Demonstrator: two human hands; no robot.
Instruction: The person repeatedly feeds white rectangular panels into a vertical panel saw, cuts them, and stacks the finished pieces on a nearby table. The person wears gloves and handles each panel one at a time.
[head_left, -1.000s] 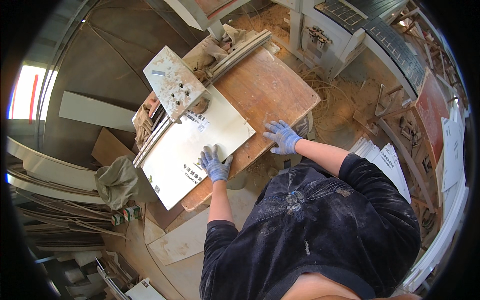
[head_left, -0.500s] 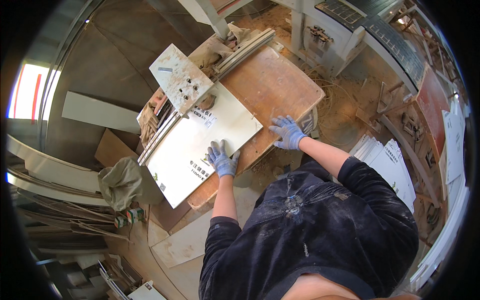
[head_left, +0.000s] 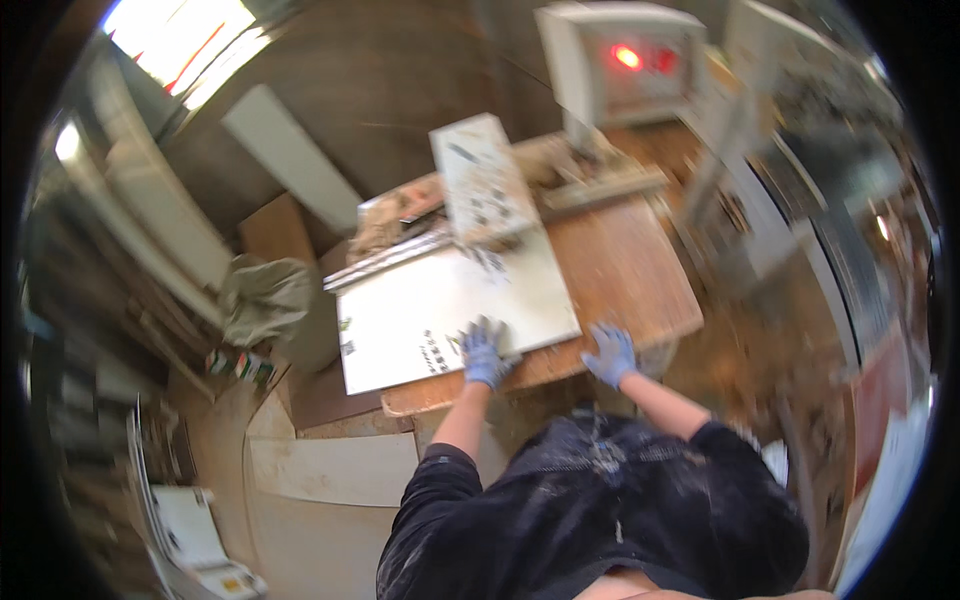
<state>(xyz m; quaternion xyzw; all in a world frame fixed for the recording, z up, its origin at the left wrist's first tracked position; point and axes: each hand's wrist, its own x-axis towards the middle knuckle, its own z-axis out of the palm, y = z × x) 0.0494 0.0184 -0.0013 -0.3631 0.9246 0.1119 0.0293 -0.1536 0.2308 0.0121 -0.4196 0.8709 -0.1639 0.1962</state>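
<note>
A white board [head_left: 400,320] with dark printing lies flat on a brown wooden worktable [head_left: 630,270]. My gloved left hand [head_left: 484,355] rests on the board's near edge, fingers spread and pointing away from me. On the bare wood at the table's near edge, just beyond the board's right corner, my gloved right hand [head_left: 609,356] lies with its fingers apart. A white, dusty machine housing [head_left: 482,185] stands over the far part of the board and hides some of it. Along the board's far side runs a pale metal rail [head_left: 390,260].
A white box-shaped cabinet [head_left: 625,65] with a red light stands behind the table. A pale panel [head_left: 295,150] leans at the far left, near a grey-green sack [head_left: 265,298]. Stacked strips fill the left side. Another pale panel [head_left: 330,470] lies on the floor.
The view has swung round, bringing the red-lit cabinet into sight and blurring the surroundings. My right hand is nearer the board's right corner. My left hand keeps about the same place on the board.
</note>
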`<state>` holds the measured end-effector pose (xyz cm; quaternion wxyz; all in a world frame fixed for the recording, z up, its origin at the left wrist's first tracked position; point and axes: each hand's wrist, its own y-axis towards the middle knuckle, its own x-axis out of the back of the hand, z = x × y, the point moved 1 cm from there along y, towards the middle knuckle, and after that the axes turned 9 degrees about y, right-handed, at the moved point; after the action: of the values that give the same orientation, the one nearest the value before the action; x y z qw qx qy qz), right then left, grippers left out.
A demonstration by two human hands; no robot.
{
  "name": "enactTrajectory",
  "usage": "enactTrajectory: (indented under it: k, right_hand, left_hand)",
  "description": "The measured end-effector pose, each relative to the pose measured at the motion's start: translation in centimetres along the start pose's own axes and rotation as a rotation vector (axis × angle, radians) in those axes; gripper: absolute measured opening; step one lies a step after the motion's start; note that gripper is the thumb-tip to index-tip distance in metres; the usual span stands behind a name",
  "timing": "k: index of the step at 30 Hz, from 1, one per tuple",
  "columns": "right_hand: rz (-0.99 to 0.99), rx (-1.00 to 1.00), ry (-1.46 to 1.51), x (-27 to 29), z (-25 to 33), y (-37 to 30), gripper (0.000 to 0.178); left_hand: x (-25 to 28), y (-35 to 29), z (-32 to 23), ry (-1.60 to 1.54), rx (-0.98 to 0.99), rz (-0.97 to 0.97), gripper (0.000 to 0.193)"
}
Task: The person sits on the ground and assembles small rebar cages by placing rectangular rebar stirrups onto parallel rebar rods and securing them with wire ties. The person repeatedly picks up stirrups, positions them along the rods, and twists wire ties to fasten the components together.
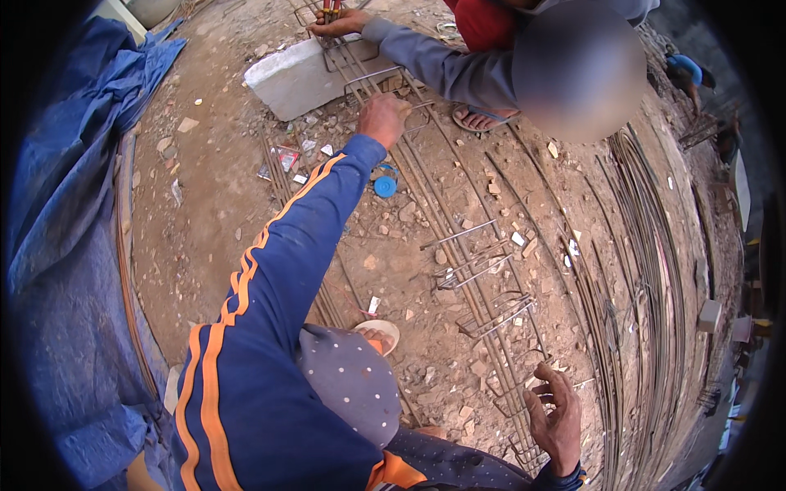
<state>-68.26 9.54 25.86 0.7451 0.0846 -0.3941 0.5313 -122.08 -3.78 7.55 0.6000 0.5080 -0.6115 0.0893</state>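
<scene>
As I watch from the head camera, I have the left hand (383, 119) curled at the cage's upper part, knuckles up; whether its fingers grip a bar I cannot tell. My right hand (559, 417) is just beside the cage's near end, fingers bent and loosely spread, thumb apart from them. The cage (473, 270) lies on the ground between my two hands, slanting away to the upper left: long, thin, brownish steel bars with bent stirrups (496, 317) across them, some greyer and shinier, tilted and unevenly spaced. Its far part passes over a pale block (303, 78), where a co-worker's hand (340, 23) holds red-handled pliers (331, 10). Near my left forearm sits a blue disc (385, 186). Farther out, loose rods (655, 311) run along the right, and a blue tarp (74, 204) covers the left edge.
</scene>
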Motion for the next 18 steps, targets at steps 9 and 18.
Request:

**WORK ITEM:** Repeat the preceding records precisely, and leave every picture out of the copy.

**ANSWER FOR THIS EXERCISE:**
Demonstrator: two human hands; no robot.
Instruction: The person repeatedly feeds white rectangular panels into a vertical panel saw, cuts them, and stacks the finished pieces on a nearby table. The person wears gloves and handles each panel one at a time.
[head_left, -1.000s] 
[head_left, -0.500s] 
[head_left, +0.000s] 
<state>(xyz m; quaternion xyzw; all in a world frame fixed for the recording, z up, its origin at the left wrist's first tracked position; point and axes: each hand's wrist, its own x-axis towards the middle knuckle, its own z-axis out of the palm, y = z × x) 0.0494 0.0184 -0.0013 -0.3631 0.9246 0.1119 0.0293 -0.1536 0.2308 0.0121 -0.4196 0.8709 -0.1639 0.1962</state>
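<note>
A white board [head_left: 400,320] with dark printing lies flat on a brown wooden worktable [head_left: 630,270]. My gloved left hand [head_left: 484,355] rests on the board's near edge, fingers spread and pointing away from me. On the bare wood at the table's near edge, just beyond the board's right corner, my gloved right hand [head_left: 609,356] lies with its fingers apart. A white, dusty machine housing [head_left: 482,185] stands over the far part of the board and hides some of it. Along the board's far side runs a pale metal rail [head_left: 390,260].
A white box-shaped cabinet [head_left: 625,65] with a red light stands behind the table. A pale panel [head_left: 295,150] leans at the far left, near a grey-green sack [head_left: 265,298]. Stacked strips fill the left side. Another pale panel [head_left: 330,470] lies on the floor.
The view has swung round, bringing the red-lit cabinet into sight and blurring the surroundings. My right hand is nearer the board's right corner. My left hand keeps about the same place on the board.
</note>
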`<state>` holds the measured end-effector pose (xyz cm; quaternion wxyz; all in a world frame fixed for the recording, z up, its origin at the left wrist's first tracked position; point and axes: each hand's wrist, its own y-axis towards the middle knuckle, its own x-axis out of the back of the hand, z = x × y, the point moved 1 cm from there along y, towards the middle knuckle, and after that the axes turned 9 degrees about y, right-handed, at the moved point; after the action: of the values that give the same orientation, the one nearest the value before the action; x y z qw qx qy qz), right then left, grippers left out.
A demonstration by two human hands; no robot.
{
  "name": "enactTrajectory",
  "usage": "enactTrajectory: (indented under it: k, right_hand, left_hand)",
  "description": "The measured end-effector pose, each relative to the pose measured at the motion's start: translation in centimetres along the start pose's own axes and rotation as a rotation vector (axis × angle, radians) in those axes; gripper: absolute measured opening; step one lies a step after the motion's start; note that gripper is the thumb-tip to index-tip distance in metres; the usual span stands behind a name",
  "timing": "k: index of the step at 30 Hz, from 1, one per tuple",
  "columns": "right_hand: rz (-0.99 to 0.99), rx (-1.00 to 1.00), ry (-1.46 to 1.51), x (-27 to 29), z (-25 to 33), y (-37 to 30), gripper (0.000 to 0.178); left_hand: x (-25 to 28), y (-35 to 29), z (-32 to 23), ry (-1.60 to 1.54), rx (-0.98 to 0.99), rz (-0.97 to 0.97), gripper (0.000 to 0.193)"
}
Task: The person sits on the ground and assembles small rebar cages by placing rectangular rebar stirrups onto parallel rebar rods and securing them with wire ties. The person repeatedly picks up stirrups, positions them along the rods, and twists wire ties to fasten the components together.
<state>-68.26 9.54 25.86 0.7451 0.0846 -0.3941 0.5313 -122.08 -3.78 7.55 0.6000 0.5080 -0.6115 0.0893</state>
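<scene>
As I watch from the head camera, I have the left hand (383, 119) curled at the cage's upper part, knuckles up; whether its fingers grip a bar I cannot tell. My right hand (559, 417) is just beside the cage's near end, fingers bent and loosely spread, thumb apart from them. The cage (473, 270) lies on the ground between my two hands, slanting away to the upper left: long, thin, brownish steel bars with bent stirrups (496, 317) across them, some greyer and shinier, tilted and unevenly spaced. Its far part passes over a pale block (303, 78), where a co-worker's hand (340, 23) holds red-handled pliers (331, 10). Near my left forearm sits a blue disc (385, 186). Farther out, loose rods (655, 311) run along the right, and a blue tarp (74, 204) covers the left edge.
</scene>
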Motion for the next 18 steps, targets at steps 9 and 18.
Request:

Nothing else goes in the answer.